Nilsson sembrava pronto a far valere il suo rango d’intellettuale, ma si sgonfiò allorché scorse Jane Sadler che entrava. La donna era rimasta a osservare la scena dalla soglia della porta, per un paio di minuti. La sua espressione rendeva patetico il suo abito elegante.
— Johann ti sta dicendo la verità, Elof — esclamò. — È meglio andare, ora.
— Andare a ballare? — gorgogliò Nilsson. — Dopo tutto questo?
— A maggior ragione dopo quanto è successo. — La donna alzò la testa. — Mi sono veramente stancata di questo tuo atteggiamento imperioso, mio caro. Vuoi che cerchiamo di ricominciare da capo o piantiamo tutto subito?
Nilsson brontolò, ma si alzò e le offrì il braccio. Jane era un po’ più alta di lui.

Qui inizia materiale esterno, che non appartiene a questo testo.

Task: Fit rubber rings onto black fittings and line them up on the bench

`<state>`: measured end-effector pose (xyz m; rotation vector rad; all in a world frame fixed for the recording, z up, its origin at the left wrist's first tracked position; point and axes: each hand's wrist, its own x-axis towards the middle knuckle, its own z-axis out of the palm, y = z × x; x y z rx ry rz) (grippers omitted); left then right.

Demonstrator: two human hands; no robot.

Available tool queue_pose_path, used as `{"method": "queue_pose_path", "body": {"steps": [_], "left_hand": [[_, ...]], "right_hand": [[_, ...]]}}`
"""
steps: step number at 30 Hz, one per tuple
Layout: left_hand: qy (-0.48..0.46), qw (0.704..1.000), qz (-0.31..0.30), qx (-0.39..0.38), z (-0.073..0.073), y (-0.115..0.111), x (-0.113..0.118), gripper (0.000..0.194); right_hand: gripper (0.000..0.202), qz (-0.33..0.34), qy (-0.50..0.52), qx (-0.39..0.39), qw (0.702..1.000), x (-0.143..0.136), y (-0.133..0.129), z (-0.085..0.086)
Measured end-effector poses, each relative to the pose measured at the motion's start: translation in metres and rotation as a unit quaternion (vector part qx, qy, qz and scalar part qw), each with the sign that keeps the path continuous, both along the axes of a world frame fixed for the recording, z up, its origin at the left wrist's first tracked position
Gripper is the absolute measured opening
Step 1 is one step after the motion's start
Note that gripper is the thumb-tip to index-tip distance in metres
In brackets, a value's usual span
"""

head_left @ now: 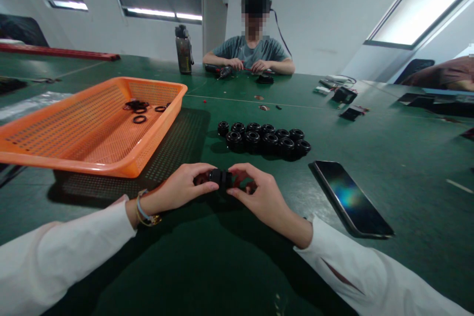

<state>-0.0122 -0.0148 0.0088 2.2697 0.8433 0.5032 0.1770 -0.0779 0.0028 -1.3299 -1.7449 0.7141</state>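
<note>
Between my two hands, just above the green table, is a small black cylindrical fitting with a wider collar around its middle. My left hand pinches its left end between thumb and fingers. On the opposite end, the thumb and fingers of my right hand are closed as well. My fingers cover part of both ends. Beyond my hands, several similar black round fittings stand in close rows, their ring-shaped tops facing up. Black rubber rings lie inside the orange basket to the left.
A smartphone lies right of my right hand. Across the green table a person handles small parts near a power drill. A dark bottle stands at the far edge. Electronic parts lie at the far right.
</note>
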Motion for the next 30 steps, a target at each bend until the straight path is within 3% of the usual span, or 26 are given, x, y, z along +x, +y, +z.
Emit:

Williams rimase a sedere come ripiegato su se stesso, facendo strenui sforzi per non mettersi a piangere.
— Resterò qui per un po’, Jane, e vedrò se posso tirarlo su di morale — le sussurrò Freiwald.
La donna gli rivolse un sorriso turbato. — Ce la farai, Johann. — Erano stati insieme un paio di volte prima che Jane si mettesse con Nilsson. — Grazie. — I loro sguardi si incontrarono e indugiarono. Nilsson strascicò i piedi e tossì. — Ci vediamo più tardi — disse la donna, e uscì.